Jesus further proved this as He sat and loved the men who were flogging Him and mocking Him. He didn’t tell them “I’m God, and you are going to PAY FOR THIS!!” No, He sat there and loved them through the pain of their blows and their words. He asked for God to forgive them because He knew that in reality, they had no idea what they were doing. If they did they would have fallen on their knees just like the Centurion did later. The same goes for the people who still mock Him, and His Church. They don’t know what they are doing. What we are commissioned to do is follow the example of our Lord and love them through the blows and words. Is it easy? No, but Jesus never said that it would be.
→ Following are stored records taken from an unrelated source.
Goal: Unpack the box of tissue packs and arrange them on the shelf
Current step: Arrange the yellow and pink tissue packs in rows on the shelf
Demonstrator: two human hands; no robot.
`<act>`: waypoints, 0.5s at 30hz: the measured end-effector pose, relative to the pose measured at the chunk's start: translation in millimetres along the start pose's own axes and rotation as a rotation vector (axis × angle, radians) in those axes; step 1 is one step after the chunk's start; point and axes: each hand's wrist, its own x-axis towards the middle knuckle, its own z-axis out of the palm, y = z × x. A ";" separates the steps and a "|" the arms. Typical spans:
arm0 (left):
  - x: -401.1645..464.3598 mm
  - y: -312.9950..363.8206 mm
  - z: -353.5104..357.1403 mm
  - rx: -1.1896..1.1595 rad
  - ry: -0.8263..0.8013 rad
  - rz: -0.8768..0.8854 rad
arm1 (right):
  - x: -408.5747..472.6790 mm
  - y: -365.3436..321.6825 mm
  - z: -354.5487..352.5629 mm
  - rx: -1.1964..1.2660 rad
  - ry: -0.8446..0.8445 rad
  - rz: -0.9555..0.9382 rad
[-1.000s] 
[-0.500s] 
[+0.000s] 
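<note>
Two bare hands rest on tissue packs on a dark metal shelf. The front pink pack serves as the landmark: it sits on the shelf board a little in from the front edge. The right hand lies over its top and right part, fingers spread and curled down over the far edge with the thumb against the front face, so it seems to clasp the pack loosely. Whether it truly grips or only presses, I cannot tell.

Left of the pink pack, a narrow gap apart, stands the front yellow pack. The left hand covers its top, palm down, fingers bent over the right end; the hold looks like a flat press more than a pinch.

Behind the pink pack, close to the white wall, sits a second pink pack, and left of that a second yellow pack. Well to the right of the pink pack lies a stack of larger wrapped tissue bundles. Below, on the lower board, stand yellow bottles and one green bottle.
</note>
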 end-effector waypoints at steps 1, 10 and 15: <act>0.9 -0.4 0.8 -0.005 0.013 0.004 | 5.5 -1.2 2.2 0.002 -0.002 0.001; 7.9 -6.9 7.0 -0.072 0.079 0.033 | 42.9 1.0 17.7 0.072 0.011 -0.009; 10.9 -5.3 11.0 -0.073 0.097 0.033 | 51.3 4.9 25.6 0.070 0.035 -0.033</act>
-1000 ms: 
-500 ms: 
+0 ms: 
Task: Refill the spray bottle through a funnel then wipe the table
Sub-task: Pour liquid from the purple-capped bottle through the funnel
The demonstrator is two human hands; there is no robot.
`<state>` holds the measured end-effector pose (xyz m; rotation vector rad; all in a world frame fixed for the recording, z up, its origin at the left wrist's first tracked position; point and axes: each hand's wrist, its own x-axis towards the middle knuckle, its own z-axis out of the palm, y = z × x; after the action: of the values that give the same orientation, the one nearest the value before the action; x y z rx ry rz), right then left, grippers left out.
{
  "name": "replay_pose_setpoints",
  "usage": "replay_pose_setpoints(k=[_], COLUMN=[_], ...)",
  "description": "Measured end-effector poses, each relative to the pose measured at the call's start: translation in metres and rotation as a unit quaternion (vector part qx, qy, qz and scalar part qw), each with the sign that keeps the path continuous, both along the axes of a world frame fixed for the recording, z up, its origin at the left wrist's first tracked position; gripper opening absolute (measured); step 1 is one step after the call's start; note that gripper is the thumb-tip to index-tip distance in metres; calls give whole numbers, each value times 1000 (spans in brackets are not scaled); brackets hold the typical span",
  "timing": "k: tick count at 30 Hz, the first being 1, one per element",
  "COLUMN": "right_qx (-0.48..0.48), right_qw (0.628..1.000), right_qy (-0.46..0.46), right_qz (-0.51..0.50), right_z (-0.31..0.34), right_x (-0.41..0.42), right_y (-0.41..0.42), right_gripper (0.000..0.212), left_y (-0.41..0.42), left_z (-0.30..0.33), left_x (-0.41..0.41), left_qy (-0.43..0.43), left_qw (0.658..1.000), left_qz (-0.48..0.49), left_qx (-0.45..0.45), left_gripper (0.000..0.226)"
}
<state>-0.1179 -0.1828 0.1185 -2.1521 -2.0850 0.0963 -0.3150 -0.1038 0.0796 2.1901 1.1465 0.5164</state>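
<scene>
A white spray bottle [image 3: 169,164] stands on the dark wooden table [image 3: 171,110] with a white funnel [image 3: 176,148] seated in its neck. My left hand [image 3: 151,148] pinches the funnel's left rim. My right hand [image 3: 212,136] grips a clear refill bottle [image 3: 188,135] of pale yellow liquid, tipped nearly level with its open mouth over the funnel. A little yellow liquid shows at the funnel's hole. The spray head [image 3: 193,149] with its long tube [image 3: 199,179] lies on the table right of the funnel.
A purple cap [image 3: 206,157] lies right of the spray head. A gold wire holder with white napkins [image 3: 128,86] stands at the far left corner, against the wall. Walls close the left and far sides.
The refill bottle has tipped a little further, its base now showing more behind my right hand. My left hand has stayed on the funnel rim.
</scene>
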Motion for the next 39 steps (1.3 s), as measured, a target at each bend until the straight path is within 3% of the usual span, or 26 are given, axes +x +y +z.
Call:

This is how we build the Kingdom. By speaking the Truth in Love. After 4 years of Fr. Jonathan saying this to me, I think that I am finally getting it. I am finally getting that I am in control of my actions. Nobody else is. That comes with great freedom and great responsibility. I can choose to be kind, even when the person I am talking to is spewing hatred about my beloved Pope. Going off on that person will not make them see the Truth any more than punching them in the face will make them see how loving Catholics are. It doesn’t make sense to try to do that. What makes sense is to realize that what people say doesn’t make truth the truth or make the truth false. The truth is either true or it isn’t, regardless of what anyone says. And my salvation does not depend on what truth someone else knows, or on whether they choose to follow Christ. Their salvation is not my responsibility. My only responsibility is to preach the Good News of Christ. Sometimes that requires words, sometimes it requires saying things that are not comfortable, sometimes it just requires having a cup of coffee with a pro-choice anti-Catholic atheist while talking about dogs or the weather. Maybe someday it will need a Joan of Arc type defense, but for now peace is the message I keep getting. Peace is the answer. Real peace, not sunshine and lollipops peace where we accept injustice because of twisted understanding of what is considered “judging”.
It seems like the theme of Lent 2013 for me is Peace. The Peace that only Christ our Lord can give.